Part 6: Medical-Legal Consequences of MDR Acinetobacter

05/14/2013 // Concord, CA, USA // LifeCare123 // Greg Vigna, MD, JD, Joe Motta, JD // (press release)

Medical Perspective:

Nosocomial (hospital acquired) MDR Acinetobacter exposes health care facilities to significant liability in cases that directly or indirectly cause death, organ failure, or disability. As a clinician and an attorney my perspective related to this issue raises two questions related to a nosocomial MDR Acinetobacter that exposes facilities to liability. The first relates to sporadic infections, which occur within the walls of a hospital. The second relates to outbreak management and issues related to informed consent.

An unfortunate consequence of chronic conditions such as decubitus ulcers, patient with chronic ventilator dependence, and chronic indwelling catheters in patients with spinal cord injury or traumatic brain injury is the need for long-term or frequent course of IV antibiotics that increases the risk of MDR-Gram negative infections from Acinetobacter, Enterobacter, and Pseudomonas. By the nature of hospitals admitting patients with these organisms raises the possibility of cross-contamination and infection of other patients within a facility. This can lead to sporadic infections or an outbreak within the walls of a hospital.

Any patient with a MDR nosocomial infection may have a cause of action against a health care facility. In cases that are sporadic a plaintiff will need to show that the conduct of the hospital was negligent regarding their management of MDR-organism. Here, hospitals will simply need to show that their conduct complied with policies and procedures to prevent MDR nosocomial infections and that policy and procedures was a determined to be a reasonably prudent procedure as determined by the court. A reasonable version of the Maximum Isolation Precautions discussed in my prior article, Part 4: MDR Acinetobacter- The Johns Hopkins Protocol, should adequately protect a facility from liability. Hospitals that have been slow to instigate these protocols are exposing patients to significant health care risk as well as significant liability.

Outbreak management raises two issues related to both negligence and informed consent. Any facility with an outbreak involving a particular gram negative organism infecting patients in a single unit of the hospital suggest that there has been a breakdown in infection control policies of that particular unit. Infected patients should be cohorted (segregated) from non-infected patients. A version of the Johns Hopkins Maximum Isolation Protocol should be rapidly mobilized. The unit should be closed to new patients; infected patients should be cohorted from uninfected patients. Adequate disinfection by way of terminal cleaning and serial cultures of uninfected patients should be made to determine the success of the interventions in preventing infection. When there is an absence of positive cultures in previously infected patients the unit may reopen.

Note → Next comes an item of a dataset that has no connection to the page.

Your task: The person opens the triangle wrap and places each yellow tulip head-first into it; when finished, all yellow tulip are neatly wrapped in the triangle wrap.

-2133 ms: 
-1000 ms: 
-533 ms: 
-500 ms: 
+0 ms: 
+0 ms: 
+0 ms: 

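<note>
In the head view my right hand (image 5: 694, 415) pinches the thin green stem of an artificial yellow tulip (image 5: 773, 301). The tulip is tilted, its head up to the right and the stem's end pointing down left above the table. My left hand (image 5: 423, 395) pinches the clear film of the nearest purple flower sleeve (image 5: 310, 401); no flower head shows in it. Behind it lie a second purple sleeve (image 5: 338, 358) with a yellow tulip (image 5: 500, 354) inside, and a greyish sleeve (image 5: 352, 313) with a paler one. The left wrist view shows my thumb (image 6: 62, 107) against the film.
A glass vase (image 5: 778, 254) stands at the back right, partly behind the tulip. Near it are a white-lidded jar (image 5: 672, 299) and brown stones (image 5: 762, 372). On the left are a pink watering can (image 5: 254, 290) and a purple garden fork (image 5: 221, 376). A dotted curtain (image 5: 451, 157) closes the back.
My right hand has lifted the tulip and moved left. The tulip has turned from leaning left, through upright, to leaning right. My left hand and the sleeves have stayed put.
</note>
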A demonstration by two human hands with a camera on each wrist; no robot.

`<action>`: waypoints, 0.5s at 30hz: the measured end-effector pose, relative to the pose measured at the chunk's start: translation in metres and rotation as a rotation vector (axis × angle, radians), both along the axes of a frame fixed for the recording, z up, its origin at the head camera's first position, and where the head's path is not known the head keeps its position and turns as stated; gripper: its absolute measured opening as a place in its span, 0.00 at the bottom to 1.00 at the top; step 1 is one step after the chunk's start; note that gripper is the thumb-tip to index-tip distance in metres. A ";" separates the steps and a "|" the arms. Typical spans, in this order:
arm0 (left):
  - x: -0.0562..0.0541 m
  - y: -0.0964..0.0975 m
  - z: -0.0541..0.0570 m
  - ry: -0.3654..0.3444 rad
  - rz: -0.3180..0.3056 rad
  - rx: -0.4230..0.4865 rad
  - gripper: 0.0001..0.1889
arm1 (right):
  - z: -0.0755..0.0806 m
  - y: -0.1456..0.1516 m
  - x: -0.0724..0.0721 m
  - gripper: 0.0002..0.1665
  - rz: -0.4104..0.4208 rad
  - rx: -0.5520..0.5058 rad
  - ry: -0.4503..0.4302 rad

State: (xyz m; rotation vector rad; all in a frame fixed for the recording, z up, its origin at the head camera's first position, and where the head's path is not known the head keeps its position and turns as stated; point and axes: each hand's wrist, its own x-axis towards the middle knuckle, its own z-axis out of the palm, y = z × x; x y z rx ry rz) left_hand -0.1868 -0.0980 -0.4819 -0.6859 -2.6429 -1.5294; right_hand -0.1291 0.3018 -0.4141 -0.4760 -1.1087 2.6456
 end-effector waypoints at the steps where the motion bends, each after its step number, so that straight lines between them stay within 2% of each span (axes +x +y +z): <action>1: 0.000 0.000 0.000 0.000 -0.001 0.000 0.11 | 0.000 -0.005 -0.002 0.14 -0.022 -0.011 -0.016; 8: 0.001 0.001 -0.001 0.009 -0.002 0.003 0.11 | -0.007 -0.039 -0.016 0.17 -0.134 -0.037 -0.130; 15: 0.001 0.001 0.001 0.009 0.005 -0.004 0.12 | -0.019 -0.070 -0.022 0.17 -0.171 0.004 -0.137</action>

An outbreak involving multiple units of the hospital suggests that there is a systemic breakdown of the hospital infection control mechanism. In this situation the hospital must act appropriately to meet this infection control breakdown. The facility must close effected units to new patients. Infected patients should be cohorted (segregated) within units from the noninfected patients. Terminal cleaning according to Johns Hopkins Maximum Isolation Protocol should be instituted and the Infection Control Department should attempt to find the source of the infection. All equipment that must go into and out of the effected units must be terminally cleaned according to Johns Hopkins Protocol. Once the unit is free from new cases and all rooms are terminally cleaned these units can again be opened. In outbreaks involving multiple units there are significant issues regarding informed consent. Reasonably prudent action of a hospital with an outbreak involving multiple units might consist of either involving temporary closing its doors to new patients until the outbreak is controlled or providing informed consent to new patients being admitted.

Nosocomial infections do occur and inherently they are a risk to every hospitalized patient. Because of the increased resistance of gram-negative organism such as Acinetobacter there is an increasing risk of death, kidney failure, hemolytic anemia, and organ failure related to the use of toxic drugs to treat these infections. Hospitals across the country must institute reasonable infection control policies to meet this challenge to not only protect their patients but also reduce the risk of liability.

Legal Perspective:

A hospital will breach its duty of care if it does not use reasonable care when providing care to its patients. A hospital must have adequate facilities, provide policies and procedures, and qualified personnel necessary for treating its patients. In the case of infection control issues there becomes issues regarding a breach of the duty to maintain adequate facilities to reduce injuries from nosocomial infections. Also, there may be a failure to institute and follow adequate policies and procedures related to infection control issues. Nosocomial infections can have serious implications on the health of patients but often does not mean that there is poor medical care. Each case must be analyzed individually. In the case of MDR gram-negative infections there should be a proactive hospital policy and procedures that meets this health care hazard. A hospital must have policies and procedures that are proactive, evaluating each MDR gram-negative infection both individually and in context with other infections throughout the facility. Unit specific outbreaks must be handled appropriately and multiunit outbreaks within the walls of a hospital may require diversion of patients to other facilities as well as informed consent on admission.